Jugendwohnheime richten sich an Jugendliche und junge Erwachsene, die eine Ausbildung, schulische oder berufliche Bildungsmaßnahme absolvieren, an einer beruflichen Eingliederung teilnehmen oder berufstätig sind
Zu den Zielgruppen des Jugendwohnens zählen nach § 13 Abs. 1 SGB VIII sozial benachteiligte oder individuell beeinträchtigte junge Menschen und nach § 13 Abs.3 SGB VIII junge Menschen, die während ihrer schulischen und beruflichen Ausbildung auf das Angebot des Jugendwohnens angewiesen sind.
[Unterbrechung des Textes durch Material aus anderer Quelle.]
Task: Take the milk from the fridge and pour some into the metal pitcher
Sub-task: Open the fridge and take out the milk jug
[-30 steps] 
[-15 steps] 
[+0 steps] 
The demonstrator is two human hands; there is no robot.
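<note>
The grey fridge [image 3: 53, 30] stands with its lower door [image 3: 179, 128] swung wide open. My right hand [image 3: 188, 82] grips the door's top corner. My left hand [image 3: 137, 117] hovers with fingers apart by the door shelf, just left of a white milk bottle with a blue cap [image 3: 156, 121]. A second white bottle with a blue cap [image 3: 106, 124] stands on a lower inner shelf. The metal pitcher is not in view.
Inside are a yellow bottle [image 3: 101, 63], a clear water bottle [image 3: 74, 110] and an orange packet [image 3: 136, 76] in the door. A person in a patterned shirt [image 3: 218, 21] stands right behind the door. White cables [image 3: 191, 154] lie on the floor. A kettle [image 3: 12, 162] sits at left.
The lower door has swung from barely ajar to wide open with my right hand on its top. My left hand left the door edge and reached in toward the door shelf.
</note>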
Je nach Zielgruppe unterscheiden sich Konzeption und Betreuungsschlüssel in den jeweiligen Jugendwohnheimen. Für die Unterbringung in einem Jugendwohnheim müssen die Aufnahme-Voraussetzungen entsprechend der jeweiligen Konzeption vorliegen.
In Baden-Württemberg umfassen die Angebote unter anderem:
- Wohnen für Auszubildende mit externer Ausbildung, wenn der Schul- oder Ausbildungsort außerhalb des Heimatortes liegt und ohne eine Unterkunft die schulische oder berufliche Ausbildung gefährdet ist,
- Wohnen und überbetriebliche Ausbildung in der Einrichtung,
- Wohnen und sozialpädagogisch begleitete Ausbildungs- und Beschäftigungsmaßnahme in der Einrichtung,
- Sozialpädagogische Begleitung,
- Wohnen für junge und volljährige Berufstätige.